Hypervisor Rebuild Runbook — water.wdc.us.gl3¶
Classification: CONFIDENTIAL — Internal Use Only Document:
architecture/wdc/hypervisors/water-rebuild-runbook.md· v1.0 · 2026-05-12 · GPUS-IT
Host Profile
Hostname: water.wdc.us.gl3
Role: First ESXi host of the WDC on-prem cluster.
Future cluster peers: fire.wdc.us.gl3, flower.wdc.us.gl3
Primary tenant VM: ocean.wdc.us.gl3 (Quest KACE SMA appliance)
Future VMs on Fire: sky, rain, wind, sun
1. Purpose & Scope¶
This runbook describes the end-to-end procedure to rebuild water.wdc.us.gl3 from bare metal to a hardened, monitored production ESXi host ready to receive the ocean KACE SMA workload.
It satisfies:
- CIS Controls v8 — 1, 2, 3, 4, 5, 6, 8, 12, 13
- NIST CSF 2.0 — PR.AA, PR.PS, PR.IR, DE.CM
- PCI-DSS v4.0 — Req. 2.2 (secure config), Req. 6.3 (vulnerability mgmt), Req. 10 (logging)

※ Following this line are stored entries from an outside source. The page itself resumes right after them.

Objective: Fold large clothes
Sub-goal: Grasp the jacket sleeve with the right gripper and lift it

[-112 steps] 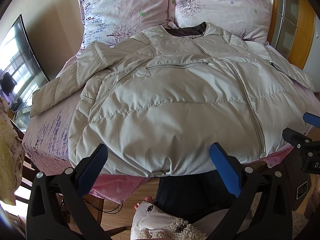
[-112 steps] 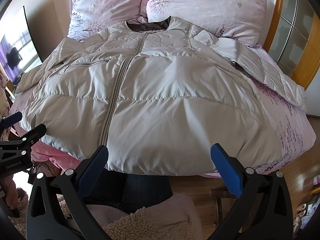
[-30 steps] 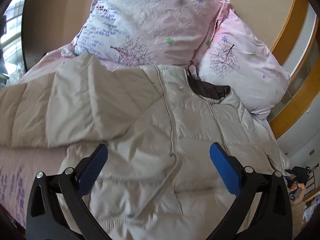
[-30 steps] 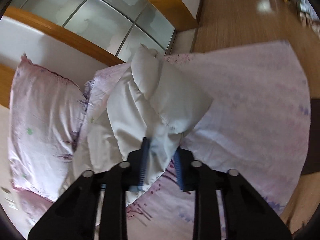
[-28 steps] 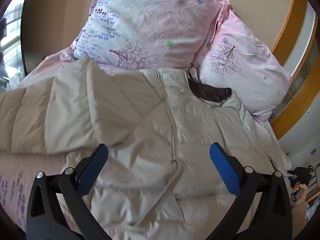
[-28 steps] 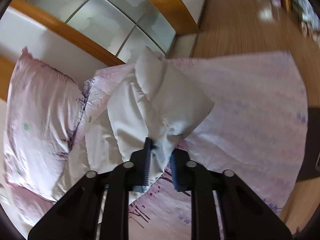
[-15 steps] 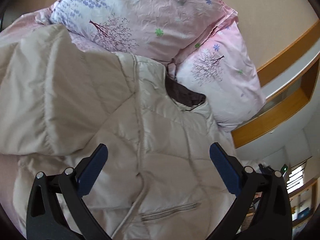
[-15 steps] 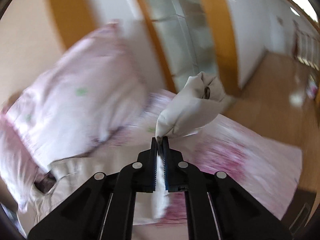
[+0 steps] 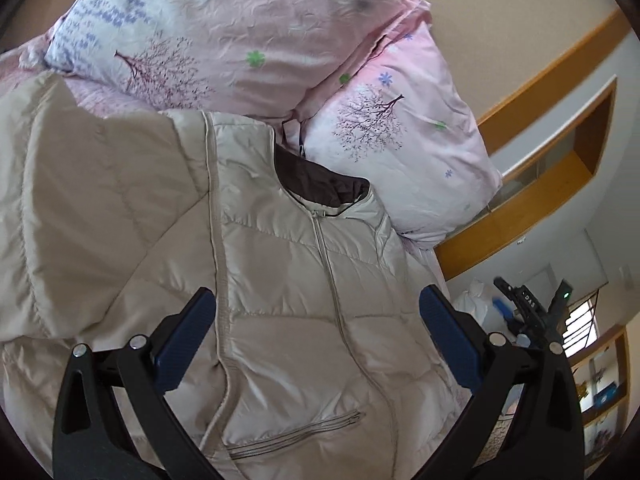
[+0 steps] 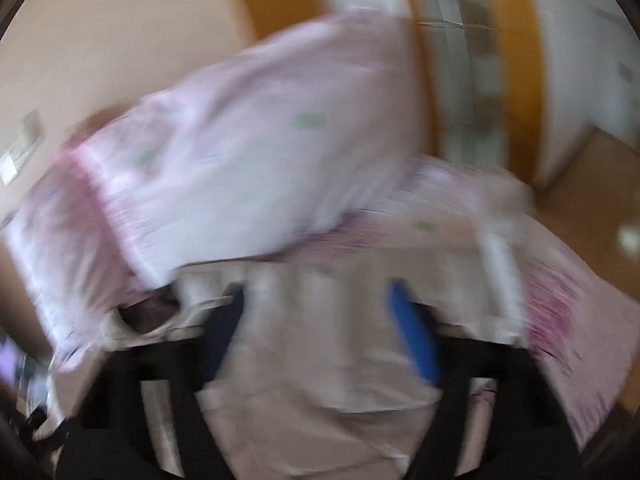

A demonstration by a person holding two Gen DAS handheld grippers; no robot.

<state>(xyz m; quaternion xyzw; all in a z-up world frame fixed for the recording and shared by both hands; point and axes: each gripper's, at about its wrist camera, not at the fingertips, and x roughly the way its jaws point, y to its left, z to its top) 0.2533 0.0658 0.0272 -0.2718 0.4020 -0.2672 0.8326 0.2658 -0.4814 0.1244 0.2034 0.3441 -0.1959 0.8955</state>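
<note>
A large beige puffer jacket (image 9: pixel 288 304) lies face up on the bed, zipped, with a dark brown collar lining (image 9: pixel 320 184). Its left sleeve (image 9: pixel 80 216) spreads out to the left. My left gripper (image 9: pixel 316 340) is open and empty, hovering over the jacket's chest. My right gripper (image 10: pixel 316 336) shows in a heavily blurred view with its blue pads wide apart over beige jacket fabric (image 10: pixel 312 392); it holds nothing. The right gripper also shows far right in the left wrist view (image 9: pixel 528 312).
Two pink floral pillows (image 9: pixel 248 36) (image 9: pixel 400 152) lie at the head of the bed. A wooden headboard frame (image 9: pixel 516 216) stands behind them. Pink bedsheet (image 10: pixel 560 320) shows right of the jacket. Wooden floor (image 10: pixel 592 184) lies beyond the bed.
My right gripper has opened and let go of the jacket's right sleeve, which it held pinched half a second ago, and is swinging fast. My left gripper has shifted slightly toward the collar.
</note>
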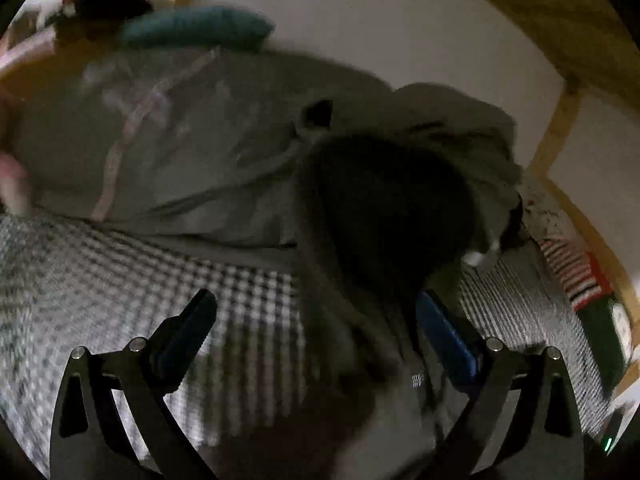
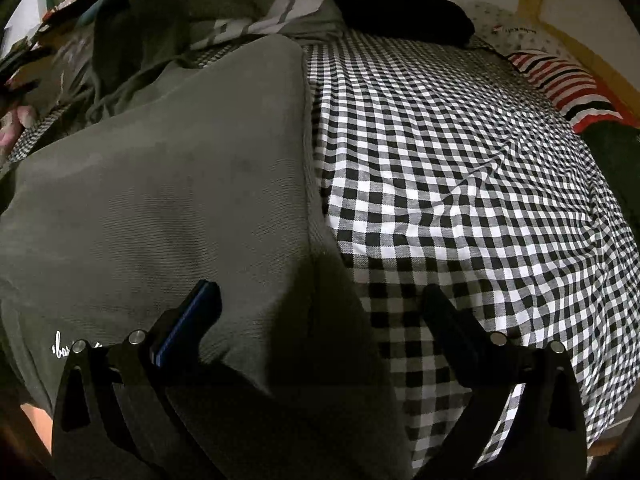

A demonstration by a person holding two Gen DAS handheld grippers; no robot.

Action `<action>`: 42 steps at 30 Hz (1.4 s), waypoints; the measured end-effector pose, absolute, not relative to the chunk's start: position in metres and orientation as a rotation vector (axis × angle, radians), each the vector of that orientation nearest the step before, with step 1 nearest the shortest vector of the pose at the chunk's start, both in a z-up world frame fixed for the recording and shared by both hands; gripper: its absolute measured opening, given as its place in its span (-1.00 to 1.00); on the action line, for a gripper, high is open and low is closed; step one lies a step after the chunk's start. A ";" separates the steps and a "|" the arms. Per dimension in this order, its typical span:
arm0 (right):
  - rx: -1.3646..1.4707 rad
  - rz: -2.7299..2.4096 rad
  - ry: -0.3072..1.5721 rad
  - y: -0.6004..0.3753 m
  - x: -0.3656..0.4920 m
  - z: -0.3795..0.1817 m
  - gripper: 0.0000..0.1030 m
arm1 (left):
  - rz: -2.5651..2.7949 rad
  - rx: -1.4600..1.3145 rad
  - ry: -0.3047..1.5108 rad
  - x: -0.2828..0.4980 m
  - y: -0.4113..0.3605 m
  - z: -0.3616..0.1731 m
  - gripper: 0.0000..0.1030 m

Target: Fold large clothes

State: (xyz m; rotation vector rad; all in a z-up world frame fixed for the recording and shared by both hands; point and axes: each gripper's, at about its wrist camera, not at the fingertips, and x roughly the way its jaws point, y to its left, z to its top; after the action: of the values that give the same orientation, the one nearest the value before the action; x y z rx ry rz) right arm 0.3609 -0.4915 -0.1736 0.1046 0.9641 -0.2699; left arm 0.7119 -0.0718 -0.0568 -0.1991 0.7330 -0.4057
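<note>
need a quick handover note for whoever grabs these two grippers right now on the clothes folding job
Left gripper: open, holding nothing, over a dark green fabric fold.
Right gripper: open, empty, astride the straight edge of the green garment.
The garment lies flat on the checkered bedsheet; more olive clothes and a black item are heaped behind.
Done: garment looks partly folded, one clean edge.
Left: finish its folds, then the heap.

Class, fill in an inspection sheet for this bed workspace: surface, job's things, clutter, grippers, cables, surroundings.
Surface: black-and-white checked bedsheet, wrinkled.
Job's things: olive-green garment spread flat on the sheet, straight edge toward its middle; small white lettering near the hem.
Clutter: black garment, striped pillow, teal cloth, heaped green clothes behind.
Grippers: left gripper open above dark cloth; right gripper open over the garment's edge.
Cables: nothing seen.
Surroundings: white wall, wooden frame.
</note>
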 end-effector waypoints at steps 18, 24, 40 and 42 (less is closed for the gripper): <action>-0.153 0.081 0.366 -0.384 0.513 -0.045 0.93 | -0.384 -0.206 0.795 0.792 -0.105 -0.087 -0.88; -0.180 0.063 0.420 -0.361 0.644 -0.066 0.93 | -0.398 -0.175 0.794 0.788 -0.098 -0.081 -0.88; -0.200 -0.020 0.619 -0.356 0.713 -0.096 -0.84 | -0.410 -0.144 0.794 0.797 -0.093 -0.078 -0.88; -0.183 -0.019 0.604 -0.361 0.708 -0.089 -0.84 | -0.413 -0.143 0.790 0.793 -0.093 -0.072 -0.88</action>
State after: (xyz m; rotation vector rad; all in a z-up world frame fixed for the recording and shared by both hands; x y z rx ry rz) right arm 0.7077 -0.3612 -0.0888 -0.1834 0.6038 -0.0190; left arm 0.7930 -0.0930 -0.0723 -0.1428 0.7898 -0.4128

- VMware ESXi Security Configuration Guide (current applicable version)
2. Pre-Flight Checklist¶
| # | Check | Status |
|---|---|---|
| 1 | Power path verified: Water plugs into Fennel PDU (legacy, 192.168.122.91), upstream is Pickle UPS (192.168.122.90) via Purslane PDU. See APC UPS & PDU Inventory. | ☐ |
| 1a | Risk acknowledged: Fennel is a legacy PDU with no email alerts and is a single point of failure for Water, GL5 FW, Flower, and VMware Storage. Replacement tracked separately. | ☐ |
| 1b | Pickle UPS battery health ≥ 80% and runtime calibration current | ☐ |
| 2 | Core switch ports for Water identified and configured (mgmt, vMotion, VM, storage VLANs) | ☐ |
| 3 | Static IPs reserved in IPAM: mgmt, vMotion, vSAN/iSCSI, IPMI | ☐ |
| 4 | DNS A and PTR records created for water.wdc.us.gl3 |
☐ |
| 5 | ESXi installer ISO downloaded and SHA-256 verified | ☐ |
| 6 | KACE SMA OVA staged on NAS | ☐ |
| 7 | Wazuh agent install package available | ☐ |
| 8 | Change ticket approved in KACE | ☐ |
| 9 | Backup target (NAS + GCS bucket) reachable and write-tested | ☐ |
| 10 | Maintenance window communicated to staff | ☐ |
3. Network Plan¶
| VLAN | Purpose | Subnet | Water IP |
|---|---|---|---|
| 10 | Management (vmk0) | 192.168.10.0/24 | 192.168.10.20 |
| 20 | vMotion (vmk1) | 192.168.20.0/24 | 192.168.20.20 |
| 30 | Storage / NFS to NAS (vmk2) | 192.168.30.0/24 | 192.168.30.20 |
| 40 | VM production (port group VM-Prod) |
192.168.40.0/24 | n/a |
| 99 | IPMI / iDRAC OOB | 192.168.99.0/24 | 192.168.99.20 |
Management network isolation
The management VLAN (10) must be reachable only from the IT admin VLAN and via Client VPN — never from general workstation segments. Enforce via Meraki L3 firewall rules.
4. Rebuild Procedure¶
4.1 BIOS / Firmware¶
- Boot to BIOS, confirm:
- Latest stable BIOS / iLO / iDRAC firmware applied.
- Secure Boot: Enabled.
- TPM 2.0: Enabled and cleared.
- Intel VT-x / VT-d (or AMD-V / IOMMU): Enabled.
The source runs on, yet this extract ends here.